▸ **WHAT YOU NEED TO DO**
Return the listing below exactly as it stands. Pictures stay out.

▸ **SUPPLIED DATA**
# # #
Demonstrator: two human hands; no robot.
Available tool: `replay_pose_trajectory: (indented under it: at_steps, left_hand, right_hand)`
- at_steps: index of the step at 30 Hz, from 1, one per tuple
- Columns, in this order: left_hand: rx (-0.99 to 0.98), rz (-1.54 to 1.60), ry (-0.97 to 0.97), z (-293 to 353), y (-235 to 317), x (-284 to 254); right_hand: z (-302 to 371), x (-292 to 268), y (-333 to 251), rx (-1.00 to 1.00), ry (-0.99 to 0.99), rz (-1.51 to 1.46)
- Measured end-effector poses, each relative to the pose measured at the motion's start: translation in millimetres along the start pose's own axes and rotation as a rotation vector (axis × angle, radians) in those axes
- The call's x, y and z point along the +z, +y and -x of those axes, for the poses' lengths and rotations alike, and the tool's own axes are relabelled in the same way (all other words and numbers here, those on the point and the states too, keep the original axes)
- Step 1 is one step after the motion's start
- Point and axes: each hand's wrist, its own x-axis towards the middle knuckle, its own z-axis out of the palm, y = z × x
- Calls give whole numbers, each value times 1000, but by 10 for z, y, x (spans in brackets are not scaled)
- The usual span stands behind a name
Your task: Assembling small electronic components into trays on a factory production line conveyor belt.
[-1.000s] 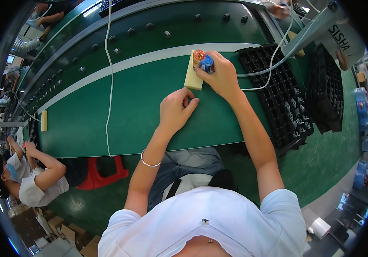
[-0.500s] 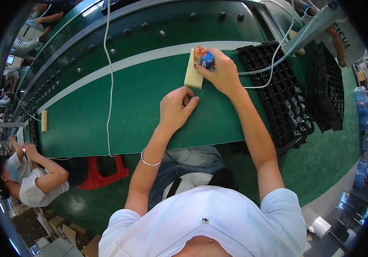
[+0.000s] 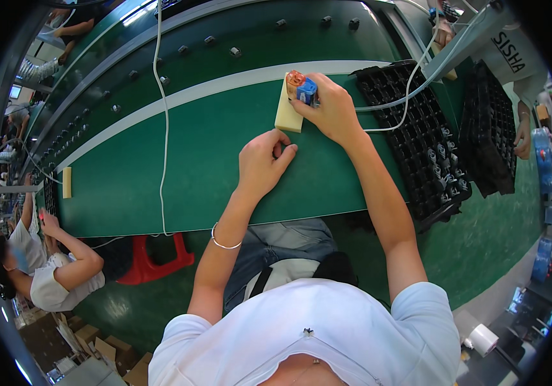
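A small blue object with an orange, partly see-through end is gripped in the fingers of my right hand. It is at the upper part of a pale yellow block, which lies on the green tabletop; whether the two touch, I cannot tell. My left hand is closed just below the block's near end, thumb and fingers curled together. Whatever its fingers might hold is hidden.
Black compartment trays stand to the right, some cells filled with small metallic parts. Beyond the table, a dark belt carries several small parts. A white cable hangs across the left. One co-worker sits at left.
My hands and the blue object are almost unmoved. Small parts on the belt have shifted slightly left. The co-worker at left has raised an arm, and the person at far right has moved.
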Motion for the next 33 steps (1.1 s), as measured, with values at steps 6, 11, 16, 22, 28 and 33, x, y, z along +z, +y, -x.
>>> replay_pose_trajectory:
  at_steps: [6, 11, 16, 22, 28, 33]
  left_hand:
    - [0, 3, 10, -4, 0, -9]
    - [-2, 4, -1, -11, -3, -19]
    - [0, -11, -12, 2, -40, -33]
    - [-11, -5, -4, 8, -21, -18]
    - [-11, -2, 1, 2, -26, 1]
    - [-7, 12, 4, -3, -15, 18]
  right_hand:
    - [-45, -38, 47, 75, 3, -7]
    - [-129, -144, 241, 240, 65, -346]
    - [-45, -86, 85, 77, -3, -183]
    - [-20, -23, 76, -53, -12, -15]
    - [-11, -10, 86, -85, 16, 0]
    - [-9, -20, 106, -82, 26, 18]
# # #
▸ **SOLUTION TO THE EXERCISE**
Demonstrator: two human hands; no robot.
Available tool: `replay_pose_trajectory: (indented under it: at_steps, left_hand, right_hand)`
- at_steps: index of the step at 30 Hz, from 1, one per tuple
- Columns, in this order: left_hand: rx (-0.99 to 0.98), rz (-1.54 to 1.60), ry (-0.97 to 0.97), z (-293 to 353), y (-235 to 317), x (-284 to 254); right_hand: z (-302 to 371), x (-292 to 268), y (-333 to 251), rx (-1.00 to 1.00), ry (-0.99 to 0.99), rz (-1.51 to 1.46)
- Measured end-effector poses, each relative to the pose measured at the motion's start: translation in millimetres along the start pose's own axes and rotation as a rotation vector (axis × angle, radians) in those axes
- The call's x, y and z point along the +z, +y and -x of those axes, for the poses' lengths and rotations alike, and the tool's own axes are relabelled in the same way (all other words and numbers here, those on the point and the states too, keep the original axes)
- Step 1 is one step after the motion's start
- Point and axes: each hand's wrist, its own x-axis towards the middle knuckle, its own z-axis out of the palm, y = z × x
- Calls give whole numbers, each value times 1000, but by 10 for z, y, x (spans in brackets are not scaled)
- The usual span stands behind a name
Your task: Assembling small electronic components into trays on a factory production line conveyor belt.
[-1.000s] 
[-0.500s] 
[+0.000s] 
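A small blue object with an orange, partly see-through end is gripped in the fingers of my right hand. It is at the upper part of a pale yellow block, which lies on the green tabletop; whether the two touch, I cannot tell. My left hand is closed just below the block's near end, thumb and fingers curled together. Whatever its fingers might hold is hidden.
Black compartment trays stand to the right, some cells filled with small metallic parts. Beyond the table, a dark belt carries several small parts. A white cable hangs across the left. One co-worker sits at left.
My hands and the blue object are almost unmoved. Small parts on the belt have shifted slightly left. The co-worker at left has raised an arm, and the person at far right has moved.
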Motion for the next 33 steps (1.1 s), as measured, with values at steps 6, 11, 16, 22, 28 and 33, x, y, z along +z, +y, -x.
>>> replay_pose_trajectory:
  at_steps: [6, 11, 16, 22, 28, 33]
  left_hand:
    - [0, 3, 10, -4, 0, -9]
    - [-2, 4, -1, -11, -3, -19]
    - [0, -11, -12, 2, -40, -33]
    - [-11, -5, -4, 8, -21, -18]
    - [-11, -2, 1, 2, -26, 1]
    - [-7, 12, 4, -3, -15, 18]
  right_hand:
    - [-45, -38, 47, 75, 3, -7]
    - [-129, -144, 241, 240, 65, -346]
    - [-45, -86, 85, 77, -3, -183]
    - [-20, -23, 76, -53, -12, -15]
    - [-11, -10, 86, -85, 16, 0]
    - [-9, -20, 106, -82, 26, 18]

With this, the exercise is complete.